● Exercise: Up to and including the line holding "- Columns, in", write out the data exactly from its first line, but not the pictures.
START Supplied information
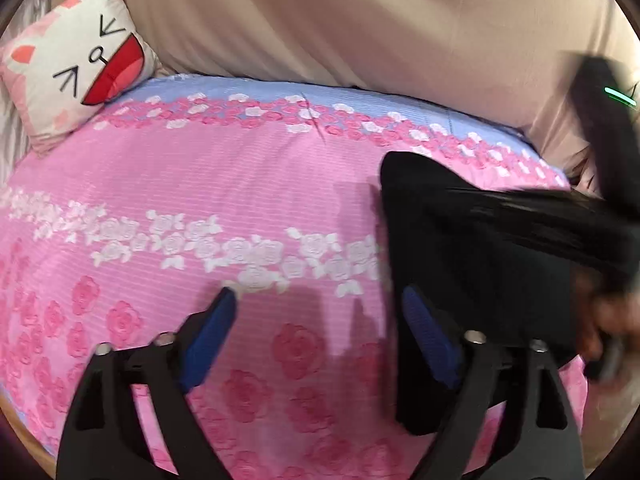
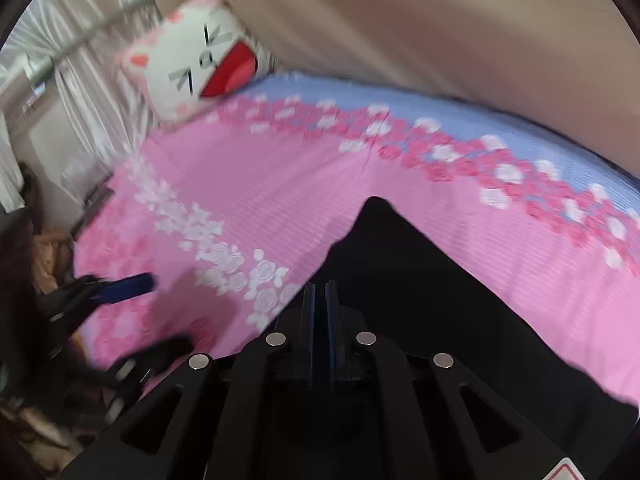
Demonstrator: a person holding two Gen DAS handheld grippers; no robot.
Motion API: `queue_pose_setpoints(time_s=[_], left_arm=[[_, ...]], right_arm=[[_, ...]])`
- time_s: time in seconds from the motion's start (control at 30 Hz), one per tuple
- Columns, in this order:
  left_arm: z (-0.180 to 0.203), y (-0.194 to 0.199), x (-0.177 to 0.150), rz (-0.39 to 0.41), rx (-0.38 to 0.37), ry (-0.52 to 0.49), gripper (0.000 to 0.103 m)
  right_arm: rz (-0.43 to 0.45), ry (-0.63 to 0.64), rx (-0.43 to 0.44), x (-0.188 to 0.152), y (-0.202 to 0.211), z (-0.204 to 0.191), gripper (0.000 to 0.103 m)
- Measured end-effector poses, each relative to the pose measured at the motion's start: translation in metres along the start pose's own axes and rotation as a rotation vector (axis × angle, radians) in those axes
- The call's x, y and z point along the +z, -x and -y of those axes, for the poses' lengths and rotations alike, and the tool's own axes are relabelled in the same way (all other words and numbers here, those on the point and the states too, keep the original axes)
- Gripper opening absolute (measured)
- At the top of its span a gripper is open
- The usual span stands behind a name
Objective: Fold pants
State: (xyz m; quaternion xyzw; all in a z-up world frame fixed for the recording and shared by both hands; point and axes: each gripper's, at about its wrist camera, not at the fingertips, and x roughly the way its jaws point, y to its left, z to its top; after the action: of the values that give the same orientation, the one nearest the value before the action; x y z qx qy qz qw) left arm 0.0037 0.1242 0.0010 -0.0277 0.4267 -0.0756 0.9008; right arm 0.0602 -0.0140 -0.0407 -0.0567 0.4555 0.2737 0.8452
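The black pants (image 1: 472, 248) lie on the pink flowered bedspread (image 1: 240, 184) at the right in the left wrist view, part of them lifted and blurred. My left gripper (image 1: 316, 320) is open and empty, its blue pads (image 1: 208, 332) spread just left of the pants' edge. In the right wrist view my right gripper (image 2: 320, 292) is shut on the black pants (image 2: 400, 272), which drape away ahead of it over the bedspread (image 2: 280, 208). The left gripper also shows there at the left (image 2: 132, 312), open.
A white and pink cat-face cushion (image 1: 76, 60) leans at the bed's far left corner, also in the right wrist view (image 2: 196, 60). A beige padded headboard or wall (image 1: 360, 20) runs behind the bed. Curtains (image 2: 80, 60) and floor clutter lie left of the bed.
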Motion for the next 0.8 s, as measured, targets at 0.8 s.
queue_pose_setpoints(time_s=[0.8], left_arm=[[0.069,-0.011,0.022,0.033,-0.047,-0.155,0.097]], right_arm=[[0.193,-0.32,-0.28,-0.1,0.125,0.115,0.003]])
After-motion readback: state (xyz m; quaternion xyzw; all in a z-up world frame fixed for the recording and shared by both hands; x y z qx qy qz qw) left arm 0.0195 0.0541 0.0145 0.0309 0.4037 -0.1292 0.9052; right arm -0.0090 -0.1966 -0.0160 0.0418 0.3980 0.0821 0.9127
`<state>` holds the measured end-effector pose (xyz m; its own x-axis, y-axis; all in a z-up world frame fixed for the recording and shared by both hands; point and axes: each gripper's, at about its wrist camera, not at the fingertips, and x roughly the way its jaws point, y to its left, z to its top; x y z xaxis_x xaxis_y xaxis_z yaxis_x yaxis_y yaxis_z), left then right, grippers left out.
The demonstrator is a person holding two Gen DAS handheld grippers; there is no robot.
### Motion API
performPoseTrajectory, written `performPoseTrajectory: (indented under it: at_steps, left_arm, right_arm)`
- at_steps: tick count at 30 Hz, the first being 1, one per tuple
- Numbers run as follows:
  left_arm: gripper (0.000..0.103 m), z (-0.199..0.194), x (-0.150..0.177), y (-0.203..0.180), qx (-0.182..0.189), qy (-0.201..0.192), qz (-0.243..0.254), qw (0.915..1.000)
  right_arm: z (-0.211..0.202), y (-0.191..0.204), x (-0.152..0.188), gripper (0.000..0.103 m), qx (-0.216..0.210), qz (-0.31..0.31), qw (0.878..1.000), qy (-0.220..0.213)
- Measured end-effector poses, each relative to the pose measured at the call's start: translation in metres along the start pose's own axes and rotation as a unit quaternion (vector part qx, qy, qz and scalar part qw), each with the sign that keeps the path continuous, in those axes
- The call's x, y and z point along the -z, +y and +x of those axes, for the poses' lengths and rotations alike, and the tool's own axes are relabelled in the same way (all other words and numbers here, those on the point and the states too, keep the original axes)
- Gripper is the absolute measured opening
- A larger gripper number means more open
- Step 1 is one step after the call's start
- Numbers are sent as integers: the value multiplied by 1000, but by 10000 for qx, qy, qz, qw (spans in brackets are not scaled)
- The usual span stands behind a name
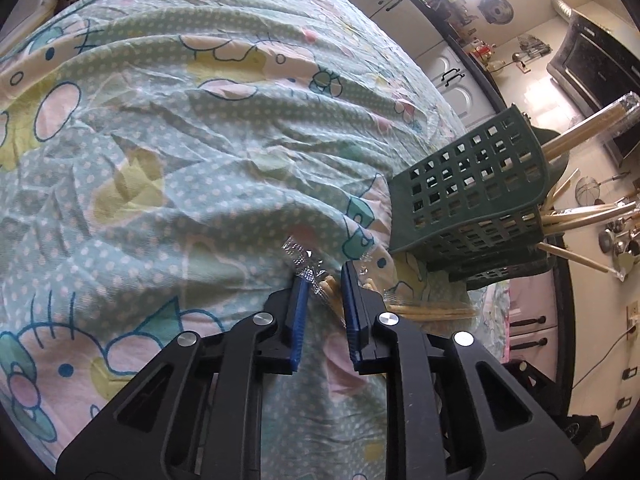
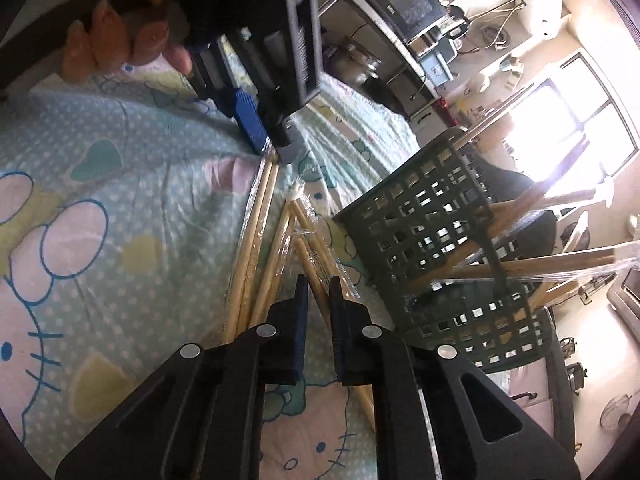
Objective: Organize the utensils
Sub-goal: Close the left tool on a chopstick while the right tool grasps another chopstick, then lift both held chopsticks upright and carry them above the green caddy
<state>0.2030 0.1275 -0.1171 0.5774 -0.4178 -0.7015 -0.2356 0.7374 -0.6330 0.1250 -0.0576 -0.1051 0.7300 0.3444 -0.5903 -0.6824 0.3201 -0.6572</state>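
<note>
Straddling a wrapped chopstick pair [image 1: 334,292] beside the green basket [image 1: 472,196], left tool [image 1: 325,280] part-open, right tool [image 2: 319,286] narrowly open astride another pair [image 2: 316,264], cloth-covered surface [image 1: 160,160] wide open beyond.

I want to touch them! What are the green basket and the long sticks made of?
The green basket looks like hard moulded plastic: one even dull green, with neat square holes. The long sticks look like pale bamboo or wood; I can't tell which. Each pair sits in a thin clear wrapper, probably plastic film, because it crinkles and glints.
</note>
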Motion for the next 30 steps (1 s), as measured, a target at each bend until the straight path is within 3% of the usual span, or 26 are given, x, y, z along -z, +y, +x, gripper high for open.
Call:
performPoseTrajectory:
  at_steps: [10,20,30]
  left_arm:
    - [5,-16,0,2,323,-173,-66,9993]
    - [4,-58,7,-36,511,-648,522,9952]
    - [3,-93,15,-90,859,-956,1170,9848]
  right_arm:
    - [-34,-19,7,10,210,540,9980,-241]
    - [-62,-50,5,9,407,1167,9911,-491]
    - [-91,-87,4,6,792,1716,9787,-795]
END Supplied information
● Exercise solution:
Demonstrator: a person holding two Gen DAS handheld grippers; no robot.
Motion API: `queue_pose_setpoints(time_s=[_], left_arm=[[_, ...]], right_arm=[[_, ...]])`
- time_s: time in seconds from the motion's start (control at 30 Hz), one per tuple
- Columns, in this order:

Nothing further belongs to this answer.